Spring Boot + Nginx + Tomcat + SSL configuration notes

If your tomcat application requires ssl to enhance security, one way is to configure tomcat to support ssl, And the other way is to use nginx reverse proxy tomcat, then, configure nginx as https access, and configure the common http protocol between nginx and tomcat. The following describes the latter method and assumes that we develop applications based on spring-boot.

1. Configure nginx:

Server {

Listen 80;

Listen 443 ssl;

Server_name localhost;

Ssl_certificate server. crt;

Ssl_certificate_key server. key;

Location /{

Proxy_pass http: // localhost: 8080;

Proxy_set_header X-Forwarded-For $ proxy_add_x_forwarded_for;

Proxy_set_header X-Forwarded-Proto $ scheme;

Proxy_set_header X-Forwarded-Port $ server_port;

}

}

There are three points to note:

1. nginx allows a server to support both http and https protocols. The http: 80 and https: 443 protocols and port numbers are defined respectively. If you do not need http: 80, you can delete the line.

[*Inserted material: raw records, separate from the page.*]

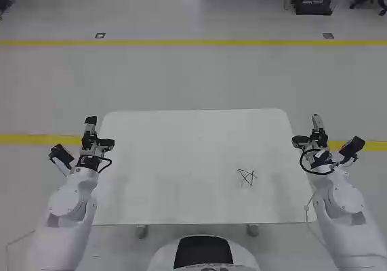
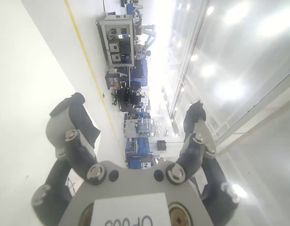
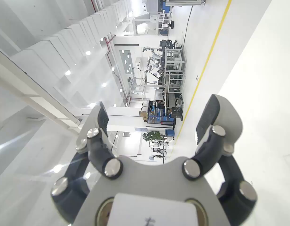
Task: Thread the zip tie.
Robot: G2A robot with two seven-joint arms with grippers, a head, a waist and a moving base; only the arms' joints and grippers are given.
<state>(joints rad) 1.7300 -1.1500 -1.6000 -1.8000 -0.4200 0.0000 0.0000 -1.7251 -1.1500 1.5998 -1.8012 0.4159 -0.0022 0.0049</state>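
zip tie: thin, black, crossed loop | on table

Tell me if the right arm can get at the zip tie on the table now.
Probably yes. The zip tie lies alone on the table, toward the right arm, which sits at that edge with jaws open. Nothing stands between them.

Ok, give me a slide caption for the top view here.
Zip tie lies on the white table, nearer the right claw than the left claw; both claws open, flanking the table.
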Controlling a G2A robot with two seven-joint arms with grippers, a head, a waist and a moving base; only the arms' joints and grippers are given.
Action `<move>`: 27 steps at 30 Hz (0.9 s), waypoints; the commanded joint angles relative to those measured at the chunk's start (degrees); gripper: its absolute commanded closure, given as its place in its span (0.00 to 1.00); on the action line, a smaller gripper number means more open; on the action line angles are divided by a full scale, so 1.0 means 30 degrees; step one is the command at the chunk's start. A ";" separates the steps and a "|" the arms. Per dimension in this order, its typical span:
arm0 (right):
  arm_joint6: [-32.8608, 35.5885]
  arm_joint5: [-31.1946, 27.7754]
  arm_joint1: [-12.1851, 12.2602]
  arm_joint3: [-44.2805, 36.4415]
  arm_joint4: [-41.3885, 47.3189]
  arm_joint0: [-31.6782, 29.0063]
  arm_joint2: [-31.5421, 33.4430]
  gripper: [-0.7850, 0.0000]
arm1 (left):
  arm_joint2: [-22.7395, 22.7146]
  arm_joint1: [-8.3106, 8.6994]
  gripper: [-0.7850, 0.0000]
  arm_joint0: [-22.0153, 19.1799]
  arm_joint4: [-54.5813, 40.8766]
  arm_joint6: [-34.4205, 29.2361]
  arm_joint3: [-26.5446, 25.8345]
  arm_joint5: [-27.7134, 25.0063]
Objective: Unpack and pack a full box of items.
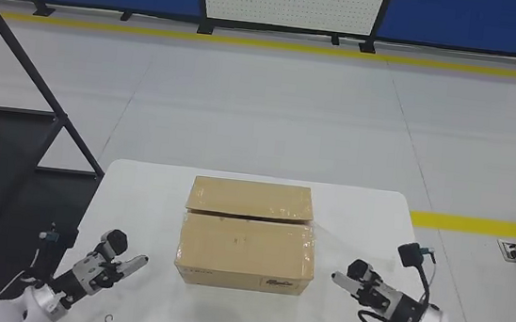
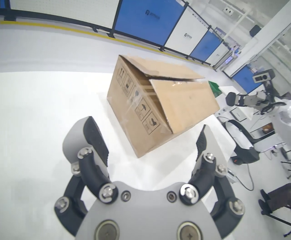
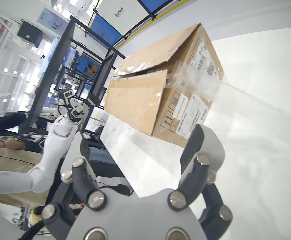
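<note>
A white bench (image 1: 146, 192) is carrying the work, and the top view is cutting off its near edge. A black metal rack (image 1: 19, 89) is standing on the floor just off the bench's left side, with only part of its frame showing. A brown cardboard box (image 1: 246, 245) is sitting upright in the middle of the bench, between the two arms and touching neither. Its two top flaps are lying nearly shut. The far one is lifting a little, so a dark slit is showing along the seam, but whatever is inside is staying hidden. The left hand (image 1: 127, 253) is hovering over the bench near the box's left front corner, well apart from it. In its own wrist view the left hand (image 2: 147, 129) is spreading its jaws wide and gripping nothing, with the box (image 2: 159, 97) beyond them. The right hand (image 1: 350, 275) is hovering off the box's right front corner. It (image 3: 141, 138) is also gaping wide and holding nothing, with the box (image 3: 159, 91) ahead of it. Loose clear tape (image 3: 195, 79) is clinging to the box's right end and glaring, partly veiling a white label (image 3: 189, 112) whose print is too small to make out. A tiny dark mark (image 1: 109, 318) is lying on the bench beside the left arm, too small to identify.
</note>
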 commanded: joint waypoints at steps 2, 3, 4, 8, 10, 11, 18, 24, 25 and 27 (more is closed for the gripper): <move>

2. nginx will forward the request to tomcat over http. Because nginx and tomcat are on the same server, the https protocol is not required between nginx and tomcat.

3. Because tomcat receives a common http request, the application in tomcat will switch to http instead of https when the request is redirected, therefore, we need to tell tomcat that it has been proxy by https by adding two HTTP headers, X-Forwared-Proto and X-Forwarded-Port.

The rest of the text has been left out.